Task directions >>
Output all of the records exactly, word for word.

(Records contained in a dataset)
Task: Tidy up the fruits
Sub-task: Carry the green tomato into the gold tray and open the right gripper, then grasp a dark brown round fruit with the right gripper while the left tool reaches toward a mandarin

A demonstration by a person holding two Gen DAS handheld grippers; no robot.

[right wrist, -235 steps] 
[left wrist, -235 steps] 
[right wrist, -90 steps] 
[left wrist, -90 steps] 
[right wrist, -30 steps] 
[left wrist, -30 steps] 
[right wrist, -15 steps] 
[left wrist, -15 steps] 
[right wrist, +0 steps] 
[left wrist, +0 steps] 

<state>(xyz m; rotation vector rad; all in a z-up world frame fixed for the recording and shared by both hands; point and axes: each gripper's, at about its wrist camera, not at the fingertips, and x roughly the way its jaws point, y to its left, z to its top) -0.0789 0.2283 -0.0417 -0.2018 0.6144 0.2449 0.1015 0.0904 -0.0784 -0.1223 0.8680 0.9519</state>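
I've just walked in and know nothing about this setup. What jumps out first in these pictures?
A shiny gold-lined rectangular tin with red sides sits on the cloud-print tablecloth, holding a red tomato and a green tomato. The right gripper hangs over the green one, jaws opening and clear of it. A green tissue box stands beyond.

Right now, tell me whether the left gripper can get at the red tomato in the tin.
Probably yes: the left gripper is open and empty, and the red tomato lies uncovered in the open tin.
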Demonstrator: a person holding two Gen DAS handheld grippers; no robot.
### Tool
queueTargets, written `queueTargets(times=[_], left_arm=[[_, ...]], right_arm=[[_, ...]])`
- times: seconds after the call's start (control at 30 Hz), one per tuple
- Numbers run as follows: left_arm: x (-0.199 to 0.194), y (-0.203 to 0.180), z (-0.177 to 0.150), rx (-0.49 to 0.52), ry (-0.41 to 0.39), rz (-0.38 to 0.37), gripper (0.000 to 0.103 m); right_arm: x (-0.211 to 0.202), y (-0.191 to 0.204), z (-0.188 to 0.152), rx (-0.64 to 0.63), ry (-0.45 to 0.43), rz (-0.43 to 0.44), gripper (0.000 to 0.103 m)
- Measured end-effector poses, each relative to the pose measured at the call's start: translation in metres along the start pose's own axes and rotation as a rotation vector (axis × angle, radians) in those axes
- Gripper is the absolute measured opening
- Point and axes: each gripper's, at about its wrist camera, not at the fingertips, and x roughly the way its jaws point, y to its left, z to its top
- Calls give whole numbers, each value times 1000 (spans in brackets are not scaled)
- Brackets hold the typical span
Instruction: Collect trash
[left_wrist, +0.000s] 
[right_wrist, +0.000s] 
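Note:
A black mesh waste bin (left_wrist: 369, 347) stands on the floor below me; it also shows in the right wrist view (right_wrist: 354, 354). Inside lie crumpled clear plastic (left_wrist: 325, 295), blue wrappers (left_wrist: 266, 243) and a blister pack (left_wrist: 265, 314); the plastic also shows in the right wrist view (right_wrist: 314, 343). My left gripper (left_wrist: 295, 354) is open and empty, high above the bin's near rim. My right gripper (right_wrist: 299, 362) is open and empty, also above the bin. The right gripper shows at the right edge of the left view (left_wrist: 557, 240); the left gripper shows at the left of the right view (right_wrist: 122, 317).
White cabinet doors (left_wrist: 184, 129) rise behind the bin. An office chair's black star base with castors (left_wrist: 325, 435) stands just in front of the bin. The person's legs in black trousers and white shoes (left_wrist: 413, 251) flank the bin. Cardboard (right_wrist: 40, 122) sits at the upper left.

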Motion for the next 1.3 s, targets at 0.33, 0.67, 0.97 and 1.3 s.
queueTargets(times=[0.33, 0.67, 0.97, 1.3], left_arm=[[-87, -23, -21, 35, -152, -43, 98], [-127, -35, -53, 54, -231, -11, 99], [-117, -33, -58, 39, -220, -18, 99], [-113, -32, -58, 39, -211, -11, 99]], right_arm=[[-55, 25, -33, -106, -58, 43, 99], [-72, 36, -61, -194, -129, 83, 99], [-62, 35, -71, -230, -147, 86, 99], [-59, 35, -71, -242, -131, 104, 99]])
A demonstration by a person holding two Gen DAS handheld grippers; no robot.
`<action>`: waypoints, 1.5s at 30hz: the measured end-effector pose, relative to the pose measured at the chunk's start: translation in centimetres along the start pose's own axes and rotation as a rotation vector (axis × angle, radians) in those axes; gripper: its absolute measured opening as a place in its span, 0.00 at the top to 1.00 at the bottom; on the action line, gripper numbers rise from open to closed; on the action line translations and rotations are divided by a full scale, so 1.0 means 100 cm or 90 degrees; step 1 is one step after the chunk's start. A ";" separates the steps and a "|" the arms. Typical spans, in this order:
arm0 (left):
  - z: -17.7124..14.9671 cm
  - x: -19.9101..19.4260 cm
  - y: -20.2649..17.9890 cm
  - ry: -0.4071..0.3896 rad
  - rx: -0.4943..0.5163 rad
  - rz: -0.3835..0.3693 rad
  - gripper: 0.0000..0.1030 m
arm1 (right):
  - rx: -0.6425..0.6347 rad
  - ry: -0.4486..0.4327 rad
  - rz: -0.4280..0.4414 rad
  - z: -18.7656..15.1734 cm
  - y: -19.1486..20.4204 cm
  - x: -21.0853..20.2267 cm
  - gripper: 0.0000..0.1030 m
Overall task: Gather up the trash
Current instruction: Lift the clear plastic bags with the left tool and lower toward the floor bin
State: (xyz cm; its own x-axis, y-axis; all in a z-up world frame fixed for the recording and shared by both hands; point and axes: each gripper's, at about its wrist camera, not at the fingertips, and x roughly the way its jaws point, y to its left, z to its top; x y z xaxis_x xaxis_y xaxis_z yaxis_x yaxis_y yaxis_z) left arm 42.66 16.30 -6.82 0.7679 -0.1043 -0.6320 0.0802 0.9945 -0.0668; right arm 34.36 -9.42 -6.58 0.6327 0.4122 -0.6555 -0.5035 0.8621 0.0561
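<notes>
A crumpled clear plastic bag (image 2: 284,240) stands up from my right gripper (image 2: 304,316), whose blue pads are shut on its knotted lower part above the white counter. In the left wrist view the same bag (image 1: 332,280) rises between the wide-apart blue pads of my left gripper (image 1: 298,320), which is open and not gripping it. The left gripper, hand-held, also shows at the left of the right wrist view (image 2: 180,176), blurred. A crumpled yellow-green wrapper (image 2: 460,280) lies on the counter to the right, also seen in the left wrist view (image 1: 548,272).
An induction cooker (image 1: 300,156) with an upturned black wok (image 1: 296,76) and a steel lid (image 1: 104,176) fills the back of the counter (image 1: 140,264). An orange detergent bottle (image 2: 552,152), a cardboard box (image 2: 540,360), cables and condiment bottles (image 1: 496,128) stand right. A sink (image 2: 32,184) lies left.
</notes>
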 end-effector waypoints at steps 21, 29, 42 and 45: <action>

Task result >>
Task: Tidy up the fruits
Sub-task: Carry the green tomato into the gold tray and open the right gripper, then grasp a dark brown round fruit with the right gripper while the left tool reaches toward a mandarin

A demonstration by a person holding two Gen DAS handheld grippers; no robot.

[right wrist, -235 steps] 
[left wrist, -235 steps] 
[right wrist, -90 steps] 
[left wrist, -90 steps] 
[right wrist, -30 steps] 
[left wrist, -30 steps] 
[right wrist, -15 steps] 
[left wrist, -15 steps] 
[right wrist, +0 steps] 
[left wrist, +0 steps] 

<state>(xyz m; rotation vector rad; all in a z-up world frame fixed for the recording and shared by both hands; point and axes: each gripper's, at about its wrist camera, not at the fingertips, and x roughly the way its jaws point, y to its left, z to its top) -0.0789 0.2283 -0.0417 -0.2018 0.6144 0.2449 0.1015 0.0904 -0.0784 -0.1223 0.8680 0.9519</state>
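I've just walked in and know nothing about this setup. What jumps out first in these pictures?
A shiny gold-lined rectangular tin with red sides sits on the cloud-print tablecloth, holding a red tomato and a green tomato. The right gripper hangs over the green one, jaws opening and clear of it. A green tissue box stands beyond.

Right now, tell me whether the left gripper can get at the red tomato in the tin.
Probably yes: the left gripper is open and empty, and the red tomato lies uncovered in the open tin.
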Demonstrator: a person holding two Gen DAS handheld grippers; no robot.
### Tool
queueTargets, written `queueTargets(times=[_], left_arm=[[_, ...]], right_arm=[[_, ...]])`
- times: seconds after the call's start (control at 30 Hz), one per tuple
- Numbers run as follows: left_arm: x (-0.199 to 0.194), y (-0.203 to 0.180), z (-0.177 to 0.150), rx (-0.49 to 0.52), ry (-0.41 to 0.39), rz (-0.38 to 0.37), gripper (0.000 to 0.103 m); right_arm: x (-0.211 to 0.202), y (-0.191 to 0.204), z (-0.188 to 0.152), rx (-0.64 to 0.63), ry (-0.45 to 0.43), rz (-0.43 to 0.44), gripper (0.000 to 0.103 m)
- Measured end-effector poses, each relative to the pose measured at the call's start: translation in metres along the start pose's own axes and rotation as a rotation vector (axis × angle, radians) in those axes
- Gripper is the absolute measured opening
- Point and axes: each gripper's, at about its wrist camera, not at the fingertips, and x roughly the way its jaws point, y to its left, z to its top
- Calls give whole numbers, each value times 1000 (spans in brackets are not scaled)
- Brackets hold the typical span
Instruction: Collect trash
[left_wrist, +0.000s] 
[right_wrist, +0.000s] 
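Note:
A black mesh waste bin (left_wrist: 369, 347) stands on the floor below me; it also shows in the right wrist view (right_wrist: 354, 354). Inside lie crumpled clear plastic (left_wrist: 325, 295), blue wrappers (left_wrist: 266, 243) and a blister pack (left_wrist: 265, 314); the plastic also shows in the right wrist view (right_wrist: 314, 343). My left gripper (left_wrist: 295, 354) is open and empty, high above the bin's near rim. My right gripper (right_wrist: 299, 362) is open and empty, also above the bin. The right gripper shows at the right edge of the left view (left_wrist: 557, 240); the left gripper shows at the left of the right view (right_wrist: 122, 317).
White cabinet doors (left_wrist: 184, 129) rise behind the bin. An office chair's black star base with castors (left_wrist: 325, 435) stands just in front of the bin. The person's legs in black trousers and white shoes (left_wrist: 413, 251) flank the bin. Cardboard (right_wrist: 40, 122) sits at the upper left.
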
Motion for the next 1.3 s, targets at 0.33, 0.67, 0.97 and 1.3 s.
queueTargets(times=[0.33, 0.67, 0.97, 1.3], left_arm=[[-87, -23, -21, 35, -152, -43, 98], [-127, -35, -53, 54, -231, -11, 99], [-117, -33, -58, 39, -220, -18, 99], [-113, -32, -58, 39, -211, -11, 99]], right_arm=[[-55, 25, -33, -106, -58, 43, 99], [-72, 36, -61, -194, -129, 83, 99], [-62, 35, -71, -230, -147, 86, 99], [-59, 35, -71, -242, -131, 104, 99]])
A demonstration by a person holding two Gen DAS handheld grippers; no robot.
`<action>`: waypoints, 1.5s at 30hz: the measured end-effector pose, relative to the pose measured at the chunk's start: translation in centimetres along the start pose's own axes and rotation as a rotation vector (axis × angle, radians) in those axes; gripper: its absolute measured opening as a place in its span, 0.00 at the top to 1.00 at the bottom; on the action line, gripper numbers rise from open to closed; on the action line translations and rotations are divided by a full scale, so 1.0 means 100 cm or 90 degrees; step 1 is one step after the chunk's start. A ";" separates the steps and a "|" the arms. Typical spans, in this order:
arm0 (left):
  - z: -17.7124..14.9671 cm
  - x: -19.9101..19.4260 cm
  - y: -20.2649..17.9890 cm
  - ry: -0.4071..0.3896 rad
  - rx: -0.4943..0.5163 rad
  - rz: -0.3835..0.3693 rad
  - gripper: 0.0000..0.1030 m
arm1 (right):
  - rx: -0.6425..0.6347 rad
  - ry: -0.4486..0.4327 rad
  - rz: -0.4280..0.4414 rad
  - z: -18.7656..15.1734 cm
  - y: -19.1486..20.4204 cm
  - x: -21.0853..20.2267 cm
  - gripper: 0.0000..0.1030 m
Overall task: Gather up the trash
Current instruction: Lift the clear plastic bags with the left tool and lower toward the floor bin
State: (xyz cm; its own x-axis, y-axis; all in a z-up world frame fixed for the recording and shared by both hands; point and axes: each gripper's, at about its wrist camera, not at the fingertips, and x roughly the way its jaws point, y to its left, z to its top; x y z xaxis_x xaxis_y xaxis_z yaxis_x yaxis_y yaxis_z) left arm 42.66 16.30 -6.82 0.7679 -0.1043 -0.6320 0.0802 0.9945 -0.0668; right arm 34.36 -9.42 -6.58 0.6327 0.4122 -0.6555 -0.5035 0.8621 0.0561
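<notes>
A crumpled clear plastic bag (image 2: 284,240) stands up from my right gripper (image 2: 304,316), whose blue pads are shut on its knotted lower part above the white counter. In the left wrist view the same bag (image 1: 332,280) rises between the wide-apart blue pads of my left gripper (image 1: 298,320), which is open and not gripping it. The left gripper, hand-held, also shows at the left of the right wrist view (image 2: 180,176), blurred. A crumpled yellow-green wrapper (image 2: 460,280) lies on the counter to the right, also seen in the left wrist view (image 1: 548,272).
An induction cooker (image 1: 300,156) with an upturned black wok (image 1: 296,76) and a steel lid (image 1: 104,176) fills the back of the counter (image 1: 140,264). An orange detergent bottle (image 2: 552,152), a cardboard box (image 2: 540,360), cables and condiment bottles (image 1: 496,128) stand right. A sink (image 2: 32,184) lies left.
</notes>
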 end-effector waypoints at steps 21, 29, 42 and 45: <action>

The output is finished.